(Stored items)
──────
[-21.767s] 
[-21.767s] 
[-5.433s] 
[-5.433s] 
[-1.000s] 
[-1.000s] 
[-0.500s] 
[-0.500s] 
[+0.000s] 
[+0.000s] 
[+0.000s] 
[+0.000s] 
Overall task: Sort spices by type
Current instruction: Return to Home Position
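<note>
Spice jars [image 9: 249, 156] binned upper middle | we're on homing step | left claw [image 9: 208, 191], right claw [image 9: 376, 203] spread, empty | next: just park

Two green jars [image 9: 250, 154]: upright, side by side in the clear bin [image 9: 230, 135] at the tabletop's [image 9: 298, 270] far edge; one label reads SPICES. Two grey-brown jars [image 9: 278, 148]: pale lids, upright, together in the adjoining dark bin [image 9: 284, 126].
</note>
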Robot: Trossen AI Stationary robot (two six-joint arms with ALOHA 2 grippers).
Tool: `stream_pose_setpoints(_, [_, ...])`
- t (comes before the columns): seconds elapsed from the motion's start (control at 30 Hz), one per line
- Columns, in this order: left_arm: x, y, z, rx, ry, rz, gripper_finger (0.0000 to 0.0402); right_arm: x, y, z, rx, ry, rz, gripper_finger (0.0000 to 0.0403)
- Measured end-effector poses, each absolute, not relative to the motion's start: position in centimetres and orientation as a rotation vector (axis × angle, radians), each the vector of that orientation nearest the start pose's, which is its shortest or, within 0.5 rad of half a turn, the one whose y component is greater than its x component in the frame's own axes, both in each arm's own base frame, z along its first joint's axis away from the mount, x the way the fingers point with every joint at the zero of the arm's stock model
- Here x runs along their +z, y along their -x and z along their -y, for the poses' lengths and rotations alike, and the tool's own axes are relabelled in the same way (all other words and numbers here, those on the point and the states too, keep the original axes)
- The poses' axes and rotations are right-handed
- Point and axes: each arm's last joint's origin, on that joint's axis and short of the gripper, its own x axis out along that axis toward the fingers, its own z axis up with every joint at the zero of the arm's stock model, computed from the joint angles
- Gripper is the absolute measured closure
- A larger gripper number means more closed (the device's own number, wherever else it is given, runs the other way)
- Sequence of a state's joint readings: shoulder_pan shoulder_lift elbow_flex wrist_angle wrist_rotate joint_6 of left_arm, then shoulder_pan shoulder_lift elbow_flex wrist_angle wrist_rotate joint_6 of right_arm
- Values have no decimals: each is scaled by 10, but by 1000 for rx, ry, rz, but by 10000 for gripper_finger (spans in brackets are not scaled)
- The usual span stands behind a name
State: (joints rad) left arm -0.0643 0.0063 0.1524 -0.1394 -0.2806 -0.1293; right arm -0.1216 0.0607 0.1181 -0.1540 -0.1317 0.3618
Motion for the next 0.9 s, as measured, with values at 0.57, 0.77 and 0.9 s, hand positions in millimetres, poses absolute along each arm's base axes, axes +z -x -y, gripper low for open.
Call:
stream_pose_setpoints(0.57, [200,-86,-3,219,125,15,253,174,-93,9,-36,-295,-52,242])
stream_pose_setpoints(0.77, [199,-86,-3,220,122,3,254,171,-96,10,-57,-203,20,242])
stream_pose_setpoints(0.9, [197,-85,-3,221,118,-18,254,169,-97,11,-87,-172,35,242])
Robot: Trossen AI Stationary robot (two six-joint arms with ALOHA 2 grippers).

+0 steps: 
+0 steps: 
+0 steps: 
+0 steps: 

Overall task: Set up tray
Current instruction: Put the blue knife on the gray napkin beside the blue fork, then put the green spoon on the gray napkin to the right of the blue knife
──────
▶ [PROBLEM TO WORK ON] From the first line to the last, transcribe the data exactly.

▶ [EXERCISE SOLUTION]
[-21.767s] 
[-21.767s] 
[-5.433s] 
[-5.433s] 
[-1.000s] 
[-1.000s] 
[-0.500s] 
[-0.500s] 
[+0.000s] 
[+0.000s] 
[+0.000s] 
[+0.000s] 
Overall task: Sort spices by type
Current instruction: Return to Home Position
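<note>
Spice jars [image 9: 249, 156] binned upper middle | we're on homing step | left claw [image 9: 208, 191], right claw [image 9: 376, 203] spread, empty | next: just park

Two green jars [image 9: 250, 154]: upright, side by side in the clear bin [image 9: 230, 135] at the tabletop's [image 9: 298, 270] far edge; one label reads SPICES. Two grey-brown jars [image 9: 278, 148]: pale lids, upright, together in the adjoining dark bin [image 9: 284, 126].
</note>
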Robot: Trossen AI Stationary robot (two six-joint arms with ALOHA 2 grippers).
Tool: `stream_pose_setpoints(_, [_, ...])`
- t (comes before the columns): seconds elapsed from the motion's start (control at 30 Hz), one per line
- Columns, in this order: left_arm: x, y, z, rx, ry, rz, gripper_finger (0.0000 to 0.0402); right_arm: x, y, z, rx, ry, rz, gripper_finger (0.0000 to 0.0403)
- Measured end-effector poses, each absolute, not relative to the motion's start: position in centimetres and orientation as a rotation vector (axis × angle, radians), each the vector of that orientation nearest the start pose's, which is its shortest or, within 0.5 rad of half a turn, the one whose y component is greater than its x component in the frame's own axes, both in each arm's own base frame, z along its first joint's axis away from the mount, x the way the fingers point with every joint at the zero of the arm's stock model
- Here x runs along their +z, y along their -x and z along their -y, for the poses' lengths and rotations alike, and the tool's own axes are relabelled in the same way (all other words and numbers here, those on the point and the states too, keep the original axes)
- The poses' axes and rotations are right-handed
- Point and axes: each arm's last joint's origin, on that joint's axis and short of the gripper, its own x axis out along that axis toward the fingers, its own z axis up with every joint at the zero of the arm's stock model, computed from the joint angles
- Gripper is the absolute measured closure
- A larger gripper number means more closed (the device's own number, wherever else it is given, runs the other way)
- Sequence of a state's joint readings: shoulder_pan shoulder_lift elbow_flex wrist_angle wrist_rotate joint_6 of left_arm, then shoulder_pan shoulder_lift elbow_flex wrist_angle wrist_rotate joint_6 of right_arm
- Values have no decimals: each is scaled by 10, but by 1000 for rx, ry, rz, but by 10000 for gripper_finger (spans in brackets are not scaled)
- The usual span stands behind a name
State: (joints rad) left arm -0.0643 0.0063 0.1524 -0.1394 -0.2806 -0.1293; right arm -0.1216 0.0607 0.1181 -0.1540 -0.1317 0.3618
Motion for the next 0.9 s, as measured, with values at 0.57, 0.77 and 0.9 s, hand positions in millimetres, poses absolute along each arm's base axes, axes +z -x -y, gripper low for open.
Call:
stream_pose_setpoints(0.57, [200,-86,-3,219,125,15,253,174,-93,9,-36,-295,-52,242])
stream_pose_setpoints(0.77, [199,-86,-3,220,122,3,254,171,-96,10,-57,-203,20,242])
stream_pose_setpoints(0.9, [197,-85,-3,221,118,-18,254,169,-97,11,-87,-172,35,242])
Robot: Trossen AI Stationary robot (two six-joint arms with ALOHA 2 grippers).

+0 steps: 
+0 steps: 
+0 steps: 
+0 steps: 

Overall task: Set up tray
Current instruction: Put the blue knife on the gray napkin beside the blue fork, then put the green spoon on the gray napkin to the right of the blue knife

That is the complete output for this exercise.